Capabilities Abuse

Capabilities Abuse is a privilege escalation sub-technique where attackers exploit improperly configured capability settings in Unix-like systems to elevate privileges beyond intended boundaries. During the Deepening Control phase, after initial access has been established, attackers seek to leverage the fine-grained permissions provided by Linux capabilities (controlled via the cap_set_proc, cap_get_proc functions and managed by setcap/getcap tools) to perform operations that would typically require root access. These capabilities, which fragment the omnipotent root privilege into discrete permissions (such as CAP_NET_ADMIN for network configuration changes, CAP_SYS_ADMIN for system administration tasks, or CAP_DAC_OVERRIDE for bypassing file permission checks), can be abused when inappropriately assigned to executables, processes, or containers. A common attack vector involves exploiting binaries with the CAP_SETUID capability to spawn privileged shells, or leveraging CAP_DAC_READ_SEARCH to access sensitive system files despite lacking standard file permissions.
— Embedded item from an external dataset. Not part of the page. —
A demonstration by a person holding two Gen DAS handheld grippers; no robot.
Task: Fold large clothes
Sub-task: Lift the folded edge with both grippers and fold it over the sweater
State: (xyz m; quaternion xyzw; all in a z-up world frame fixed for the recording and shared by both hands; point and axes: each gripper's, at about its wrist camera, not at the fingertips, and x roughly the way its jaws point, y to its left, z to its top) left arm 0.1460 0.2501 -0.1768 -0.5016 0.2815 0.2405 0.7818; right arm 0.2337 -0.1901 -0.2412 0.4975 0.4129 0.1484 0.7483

Unlike traditional privilege escalation that requires full root access, capabilities abuse allows attackers to gain specific elevated powers that may suffice for their malicious objectives while potentially evading detection methods focused solely on complete privilege elevation.

Examples in the Wild

Notable Capabilities Abuse Attacks:

ShadowRay Attack The ShadowRay attack exploited misconfigured capabilities in Ray's distributed training infrastructure. Attackers leveraged CAP_DAC_READ_SEARCH capabilities granted to training processes to access model weights and training data across nodes, demonstrating how capabilities abuse can enable intellectual property theft in AI infrastructure.

ShellTorch (CVE-2023-43654) The ShellTorch attack included capabilities abuse components in its attack chain. Attackers exploited overly permissive capabilities granted to TorchServe processes to access sensitive model files and system resources, enabling both model theft and remote code execution.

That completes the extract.